How to create a config.json after saving a model

Hi, I am trying to convert my model to onnx format with the help of this notebook
I got error , since config.json does not exist.
My model is a custom model with extra layers, similar to this,

Now how can I create a config.json file for this?

2 Likes

Normally, if you save your model using the .save_pretrained() method, it will save both the model weights and a config.json file in the specified directory.

1 Like

Yes, but this is a custom model that I have saved in pytorch style, since it consists of additional layers, is there anyway to generate confg.json file?

You need to subclass it to have the save_pretrained methods available. So instead of

class Mean_Pooling_Model(nn.Module):

use

from transformers.modeling_utils import PreTrainedModel
class Mean_Pooling_Model(PreTrainedModel):

It will add extra functionality on top of nn.Module.
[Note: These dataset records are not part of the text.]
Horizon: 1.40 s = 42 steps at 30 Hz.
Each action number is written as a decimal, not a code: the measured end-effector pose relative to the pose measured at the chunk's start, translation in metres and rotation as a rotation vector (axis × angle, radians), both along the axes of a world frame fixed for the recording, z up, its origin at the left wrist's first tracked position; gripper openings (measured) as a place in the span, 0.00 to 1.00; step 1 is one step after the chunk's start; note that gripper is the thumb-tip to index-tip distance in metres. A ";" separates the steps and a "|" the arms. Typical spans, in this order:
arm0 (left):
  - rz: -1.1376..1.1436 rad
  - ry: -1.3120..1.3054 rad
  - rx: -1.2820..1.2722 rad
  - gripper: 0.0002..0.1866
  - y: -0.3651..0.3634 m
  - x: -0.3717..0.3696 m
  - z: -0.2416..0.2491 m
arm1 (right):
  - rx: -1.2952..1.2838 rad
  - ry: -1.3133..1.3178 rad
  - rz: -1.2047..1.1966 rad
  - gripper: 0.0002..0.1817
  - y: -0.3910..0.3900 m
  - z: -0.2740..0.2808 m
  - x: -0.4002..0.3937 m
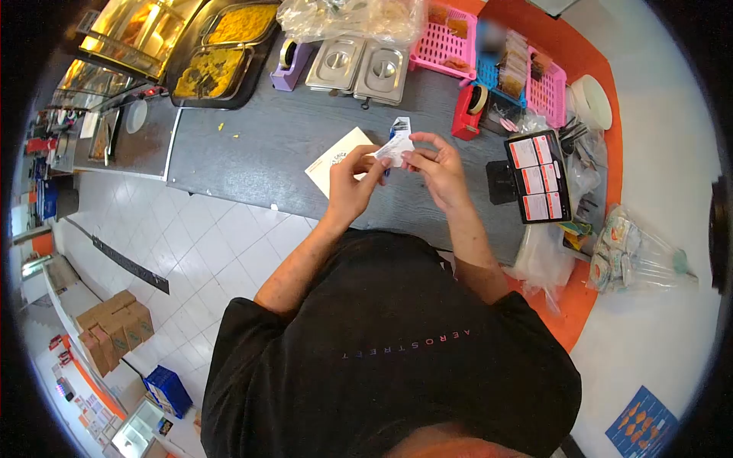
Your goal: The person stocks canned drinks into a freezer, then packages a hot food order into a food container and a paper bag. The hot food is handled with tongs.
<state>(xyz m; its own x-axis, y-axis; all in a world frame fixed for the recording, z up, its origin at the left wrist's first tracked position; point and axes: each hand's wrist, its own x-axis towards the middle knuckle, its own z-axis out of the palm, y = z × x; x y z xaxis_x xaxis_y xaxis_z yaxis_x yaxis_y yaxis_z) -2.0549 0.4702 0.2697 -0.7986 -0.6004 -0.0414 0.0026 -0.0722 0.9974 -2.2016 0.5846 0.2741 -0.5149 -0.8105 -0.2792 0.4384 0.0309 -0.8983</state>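
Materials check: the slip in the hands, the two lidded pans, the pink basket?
Slip, pinched by left hand and right hand: likely thin paper, white, matte, creased. Lidded pans: probably stainless steel, brushed grey with glare. Pink basket: looks like moulded plastic, open lattice walls.

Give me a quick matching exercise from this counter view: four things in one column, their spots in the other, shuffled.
Things:
1. small white paper slip
2. red tape dispenser
3. purple tape dispenser
4. black tablet with white panels

Places:
A. left of the steel lidded containers
B. pinched between the left hand and the right hand
C. at the counter's right end, beside the orange edge
D. just below the pink and blue baskets

Pairs: 1-B, 2-D, 3-A, 4-C
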 end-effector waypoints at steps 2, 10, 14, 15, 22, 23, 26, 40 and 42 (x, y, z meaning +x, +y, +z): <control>0.124 -0.158 0.044 0.20 -0.007 0.018 -0.008 | -0.019 0.097 -0.096 0.21 -0.018 -0.031 0.009; -0.081 -0.800 -1.139 0.42 -0.036 0.051 -0.110 | 0.240 0.075 -0.098 0.23 -0.026 -0.126 0.052; -0.031 -0.600 -1.056 0.41 -0.042 0.057 -0.138 | 0.310 0.022 -0.138 0.24 -0.034 -0.141 0.073; -0.022 -0.598 -1.063 0.41 -0.042 0.056 -0.136 | 0.366 0.025 -0.166 0.24 -0.036 -0.146 0.078; -0.014 -0.559 -1.046 0.41 -0.043 0.058 -0.137 | 0.541 -0.044 -0.237 0.27 -0.044 -0.155 0.092; -0.013 -0.557 -1.045 0.41 -0.043 0.058 -0.137 | 0.541 -0.043 -0.237 0.27 -0.045 -0.154 0.092; 0.004 -0.551 -1.069 0.41 -0.044 0.059 -0.137 | 0.517 -0.227 -0.114 0.22 -0.045 -0.159 0.088; -0.279 -0.475 -1.017 0.37 -0.088 0.067 -0.139 | 0.577 1.041 0.349 0.22 -0.046 -0.154 0.054; -0.345 -0.456 -1.034 0.36 -0.088 0.069 -0.130 | 0.735 1.268 0.373 0.20 -0.038 -0.148 0.057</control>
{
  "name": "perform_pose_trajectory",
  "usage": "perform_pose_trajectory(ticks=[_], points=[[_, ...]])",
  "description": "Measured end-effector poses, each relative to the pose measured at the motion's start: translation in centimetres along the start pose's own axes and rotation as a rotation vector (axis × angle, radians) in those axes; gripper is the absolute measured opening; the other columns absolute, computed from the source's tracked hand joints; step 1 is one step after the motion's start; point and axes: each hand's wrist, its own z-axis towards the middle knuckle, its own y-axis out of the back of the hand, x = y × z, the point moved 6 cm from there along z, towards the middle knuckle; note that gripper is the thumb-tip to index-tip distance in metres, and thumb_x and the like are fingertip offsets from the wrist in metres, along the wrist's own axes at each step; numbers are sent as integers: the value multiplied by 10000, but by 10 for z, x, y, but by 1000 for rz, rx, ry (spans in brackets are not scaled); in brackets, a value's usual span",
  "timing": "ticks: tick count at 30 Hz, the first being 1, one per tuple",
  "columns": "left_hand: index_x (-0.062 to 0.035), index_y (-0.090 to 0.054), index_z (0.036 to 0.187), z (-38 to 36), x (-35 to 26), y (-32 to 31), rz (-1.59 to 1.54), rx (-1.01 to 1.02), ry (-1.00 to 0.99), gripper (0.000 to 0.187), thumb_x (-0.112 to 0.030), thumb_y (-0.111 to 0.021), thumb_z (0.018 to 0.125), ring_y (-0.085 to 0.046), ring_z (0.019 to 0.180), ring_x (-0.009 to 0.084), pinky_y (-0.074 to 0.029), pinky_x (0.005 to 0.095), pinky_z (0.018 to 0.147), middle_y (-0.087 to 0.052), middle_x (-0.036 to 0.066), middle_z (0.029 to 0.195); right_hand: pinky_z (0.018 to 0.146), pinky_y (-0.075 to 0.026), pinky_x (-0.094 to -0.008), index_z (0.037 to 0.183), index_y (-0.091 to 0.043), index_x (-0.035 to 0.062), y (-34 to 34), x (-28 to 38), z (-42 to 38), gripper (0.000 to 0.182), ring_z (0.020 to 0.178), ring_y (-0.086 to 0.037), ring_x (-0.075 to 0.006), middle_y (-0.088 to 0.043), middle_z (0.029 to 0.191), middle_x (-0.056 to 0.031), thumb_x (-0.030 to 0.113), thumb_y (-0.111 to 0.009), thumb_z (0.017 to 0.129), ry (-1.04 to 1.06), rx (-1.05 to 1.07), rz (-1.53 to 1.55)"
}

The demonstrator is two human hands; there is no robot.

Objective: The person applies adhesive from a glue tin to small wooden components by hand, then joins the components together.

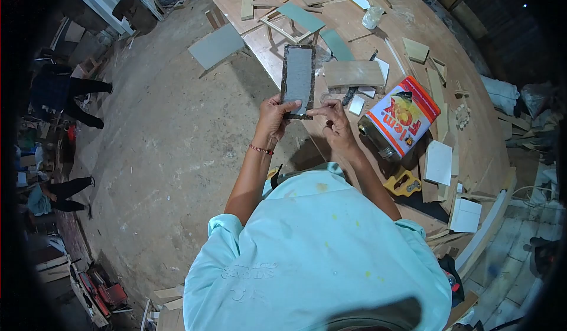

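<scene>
A rectangular grey panel with a dark, rough border (299,74) is held upright over the table's edge. My left hand (275,116) grips its lower left corner, the thumb lying across the grey face. At the lower right corner is my right hand (335,122), its index finger reaching to the border and the other fingers curled; whether it pinches the edge is hard to tell. To the right of my right hand, a red and white tin with fruit pictures (403,116) lies tilted on the table. A pale wooden block (353,74) rests just beyond my right hand.
The wooden table (472,131) carries wood strips, green strips (302,18), a plastic jar (372,18), white pieces (438,162) and a yellow-handled tool (403,183). A grey board (216,46) juts past its left edge. Two people (82,97) (68,194) are at the far left.
</scene>
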Motion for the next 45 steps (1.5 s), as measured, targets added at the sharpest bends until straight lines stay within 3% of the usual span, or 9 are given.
perform_pose_trajectory(ticks=[3,9,12,16,26,29,31,33,45], points=[[5,-594,846,-6,-5,-6,-4,18,-10,160,24,-642,694,-593,645,125,-489,236,570,-622,73,784,583,-341,-174,1034,-588,149,4,-1,6,630,880,-431,-130,-385,969,-52,-154,-334,543,83,-69,-167],[11,-606,843,-14,-13,-11,7,63,-29,160,39,-635,688,-600,647,131,-500,259,600,-628,80,796,758,-397,-303,1112,-552,171,19,-8,37,725,921,-441,-240,-408,953,-103,-189,-341,519,140,-162,-245],[9,-608,841,-18,-15,-12,44,64,-36,164,39,-641,684,-600,661,127,-497,252,606,-629,76,795,791,-409,-360,1132,-528,266,27,-5,51,743,944,-455,-278,-398,963,-123,-190,-407,557,115,-171,-395],[6,-609,843,-18,-12,-11,25,77,-40,170,40,-646,681,-597,653,122,-491,246,593,-630,72,792,794,-419,-386,1173,-487,303,32,-3,61,755,976,-447,-313,-397,1020,-137,-178,-427,593,97,-199,-551],[-4,-607,838,-15,-8,-9,30,63,-11,168,22,-656,680,-592,635,115,-479,233,581,-627,58,769,805,-418,-369,1278,-378,333,32,-1,73,889,968,-451,-306,-385,1031,-137,-174,-449,551,37,-214,-708],[4,-599,844,-15,-10,-12,6,63,5,170,21,-651,684,-595,634,117,-481,225,573,-626,60,769,821,-408,-377,1303,-348,299,28,0,70,891,973,-443,-310,-379,1035,-140,-167,-442,550,90,-199,-641],[8,-594,849,-15,-10,-12,2,73,20,172,21,-648,686,-598,638,118,-484,221,571,-626,62,770,777,-425,-389,1316,-302,346,26,0,68,913,961,-425,-322,-373,1027,-140,-156,-443,567,177,-190,-569],[-5,-590,882,-15,-6,-14,-42,128,77,170,2,-629,717,-609,690,144,-514,270,646,-624,73,819,792,-412,-383,1319,-305,322,26,-3,69,916,958,-423,-318,-375,1028,-140,-159,-443,552,210,-180,-524],[9,-561,915,-14,-3,-10,-204,147,107,175,1,-601,745,-615,714,142,-525,236,628,-619,85,845,827,-392,-349,1305,-348,242,5,-21,37,901,952,-424,-281,-378,1060,-126,-170,-432,509,230,-117,-368]])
Thank you I will try this!

Is it possible to generate the configuration file for already trained model , i.e weights stored in normal pytorch model.bin

1 Like

Use model.config.to_json() method to generate config.json

Did you end up finding a solution to getting a config.json from an already trained model? :slight_smile: I’m currently struggling with the same problem :frowning:

Nope, I was not able to find a proper solution, I ended up writing the config.json manually

1 Like

You should be able to just call

model.config.to_json_file("config.json")

cc @seanbenhur

3 Likes

That only works for models that are transformer native and not nn.Module/pytorch native, sadly.

2 Likes

What is your use-case that you are using Transformers but not Transformers models? If you want to use the HF Trainer alongside with your own PyTorch model, I recommended to subclass the relevant classes, similar to PretrainedModel

And to use your own PretrainedConfig alongside of it.

1 Like

I have a similar issue where I have my model’s (nn.module) weights and I want to convert it to be huggingface compatible model so that I can use hugging face models (as .generate). From the discussions I can see that I either have to retrain again while changing (nn.module to PreTrained) or to define my config.json file. If I wrote my config.json file what should I do next to load my torch model as huggingface one?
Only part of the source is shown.